Writing

My So-Called Life - Winnie Holzman

{ My So-Called Life } Winnie Holzman

Portrait d’un âge douloureux

My So-Called Life n’est pas une série de « teenagers » comme les autres. On pourrait d’ailleurs la qualifier de précurseure quant à certains thèmes abordés et la façon dont ils sont traités.
Winnie Holzman admet par ailleurs ne pas voir son œuvre comme une série pour ado, bien que nombre de ses personnages le sont. En effet, on y trouve une maturité et un regard loin des teen-dramas à la Skins ou Awkward. Conséquence, il est facile de se retrouver ne serait-ce que par fragments dans chacun des protagonistes.

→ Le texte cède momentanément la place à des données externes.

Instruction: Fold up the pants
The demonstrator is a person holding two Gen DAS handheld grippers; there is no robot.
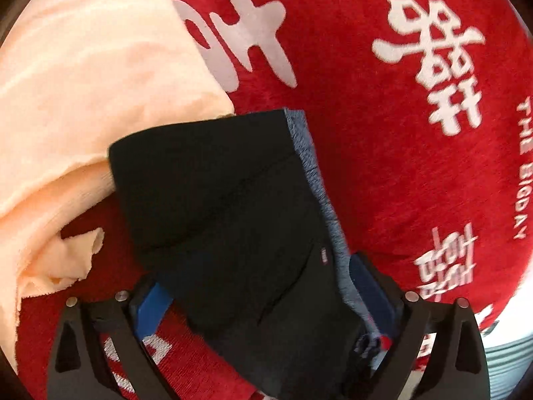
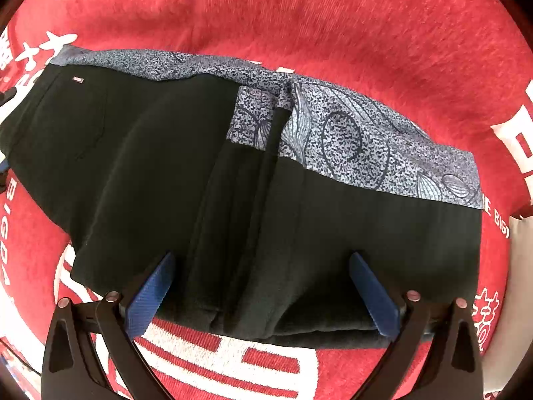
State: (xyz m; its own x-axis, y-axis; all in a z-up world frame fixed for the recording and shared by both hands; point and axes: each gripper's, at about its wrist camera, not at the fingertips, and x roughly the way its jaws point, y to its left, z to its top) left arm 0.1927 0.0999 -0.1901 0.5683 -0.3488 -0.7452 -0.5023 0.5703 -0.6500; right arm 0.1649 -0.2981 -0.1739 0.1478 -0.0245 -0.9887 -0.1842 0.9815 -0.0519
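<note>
The black pants (image 2: 150, 173) lie folded on a red blanket (image 2: 333, 33), their blue-grey patterned lining (image 2: 349, 136) showing along the far edge. My right gripper (image 2: 263, 296) is open, its blue pads (image 2: 150, 296) standing apart over the near folded edge of the pants. In the left wrist view the pants (image 1: 216, 200) run away from me between the open fingers of my left gripper (image 1: 263, 303). The fabric lies over the gap between the pads (image 1: 150, 310), which are spread wide on either side of it.
The red blanket with white characters (image 1: 433, 66) covers the whole surface. A peach-coloured cloth (image 1: 83, 83) lies bunched at the left, touching the far end of the pants. A pale object (image 2: 519, 266) shows at the right edge.
</note>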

Premiers amours, homosexualité, relations parentales, amitié, problèmes de logement, de jugement, la routine, autant de thématiques soulevées en seulement dix-neuf épisodes au contenu donc fort fourni.
La série souffre d’un léger défaut : sa réalisation assez terne. Mais l’on pourrait le justifier par le fait qu’Angela, personnage principal aux réflexions souvent intéressantes et joliment imagées, voit sa vie en dégradés de gris, tel un quotidien morose. Puis soudainement, des événements inattendus, joyeux ou malheureux surviennent. Puis retour à la case départ. La routine, à nouveau. Lasse, souvent, Angela n’est jamais réellement satisfaite d’une situation ou d’une autre, quelle que soit sa nature. Elle évolue en terrain hostile : l’adolescence.

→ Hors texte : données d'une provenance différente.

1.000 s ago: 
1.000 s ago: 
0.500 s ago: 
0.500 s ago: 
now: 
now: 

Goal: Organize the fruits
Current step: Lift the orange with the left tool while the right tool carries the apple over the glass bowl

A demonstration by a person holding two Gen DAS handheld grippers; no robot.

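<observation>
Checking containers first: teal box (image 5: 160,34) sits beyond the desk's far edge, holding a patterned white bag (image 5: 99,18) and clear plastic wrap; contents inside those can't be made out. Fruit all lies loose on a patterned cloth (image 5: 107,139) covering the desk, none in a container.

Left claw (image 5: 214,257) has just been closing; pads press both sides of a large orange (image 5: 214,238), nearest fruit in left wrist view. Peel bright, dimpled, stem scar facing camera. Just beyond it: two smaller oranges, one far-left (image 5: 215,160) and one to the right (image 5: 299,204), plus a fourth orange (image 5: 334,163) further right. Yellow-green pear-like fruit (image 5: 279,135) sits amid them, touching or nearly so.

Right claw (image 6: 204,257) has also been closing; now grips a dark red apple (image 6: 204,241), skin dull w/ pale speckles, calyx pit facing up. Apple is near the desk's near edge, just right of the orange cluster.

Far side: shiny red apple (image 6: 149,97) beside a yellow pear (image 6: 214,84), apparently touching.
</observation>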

My So-Called Life, c’est une certaine fascination pour l’adolescence donc, âge douloureux pour beaucoup. On saluera au passage l’excellente prestation de l’ensemble des acteurs tant chacun incarne profondément son personnage.
Le corps change, l’esprit aussi mais parfois dans une direction totalement opposée. Nous remettons en question l’ordre tel qu’il est établi au foyer ou à l’école. Ce long apprentissage demeure parfois usant, alors on entreprend des stratégies d’évitement, des moyens d’oublier temporairement ce qui nous entoure. Angela et ses amis sombrent alors parfois dans des périodes délicates. Mais là où les suiveurs cités comme exemples plus haut, à savoir Skins and Awkward, font souvent dans l’hyperbole voire le spectaculaire, et où d’autres font dans la candeur, l’œuvre de W. Holzman fait dans le terre-à-terre. Aucun jugement de la part de la réalisatrice n’est perceptible. Elle semble mettre scénaristiquement en lumière des actes et des situations tels qu’ils pourraient l’être dans la vie de n’importe qui, avec du recul, au point de se demander si le programme n’a pas un pied enfoncé dans la catégorie documentaire.

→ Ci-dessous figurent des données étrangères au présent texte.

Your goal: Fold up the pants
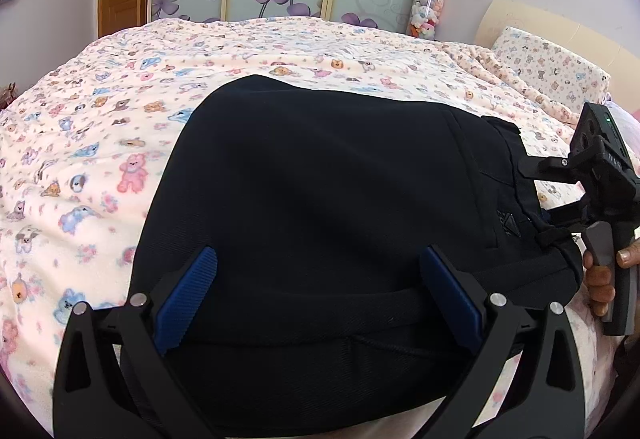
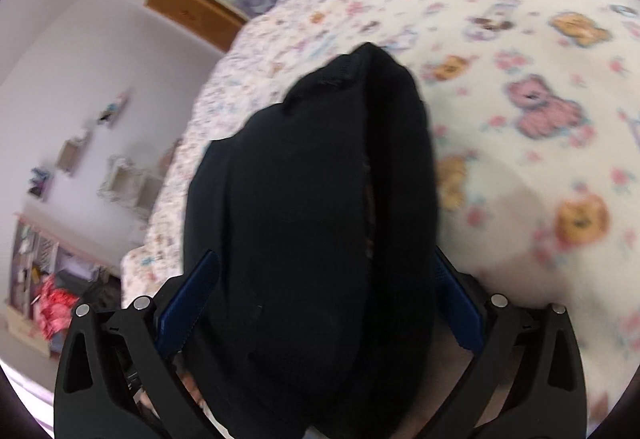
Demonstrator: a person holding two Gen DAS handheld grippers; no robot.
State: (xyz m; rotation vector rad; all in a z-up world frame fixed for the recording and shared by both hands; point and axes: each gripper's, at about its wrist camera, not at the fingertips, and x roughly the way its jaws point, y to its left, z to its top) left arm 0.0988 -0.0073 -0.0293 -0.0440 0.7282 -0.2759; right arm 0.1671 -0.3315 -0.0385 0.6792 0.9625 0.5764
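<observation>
The black pants lay folded into a thick bundle on the animal-print blanket, near the bed's front edge. In the left wrist view the left gripper stood with its blue pads spread wide, the fabric lying between them. That view alone showed the right gripper at the bundle's waistband end, a hand on its handle. The right wrist view, blurred, showed the right gripper's pads apart on either side of the cloth; whether they pressed it could not be told. Only this view showed wall shelves.
</observation>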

My So-Called Life, c’est le tourbillon d’un âge fébrile à la consistance si fragile découpé en images et en mots. Les mots ont une place imposante tant ils sont justes, notamment quand les personnages parlent en voix off, dans leur tête. Ils sont simples, presque aussi banals que les scènes filmées me direz-vous, et c’est ce qui en fait la force : on en saisit ainsi tout le sens et la lourdeur.

Enfin, on pourra rouspéter sur le dernier épisode s’achevant sur un cliff-hanger assez sauvage, qui laissait entrevoir à l’époque une seconde saison. Pas de bol, l’actrice principale a tout simplement rejeté l’offre.

Une série bien loin des clichés ambulants à la Melrose Place ou Dawson de la même époque, qui en plus d’être séduisante dans sa forme, l’est aussi dans le fond et c’est une chose rare pour ce type de programme.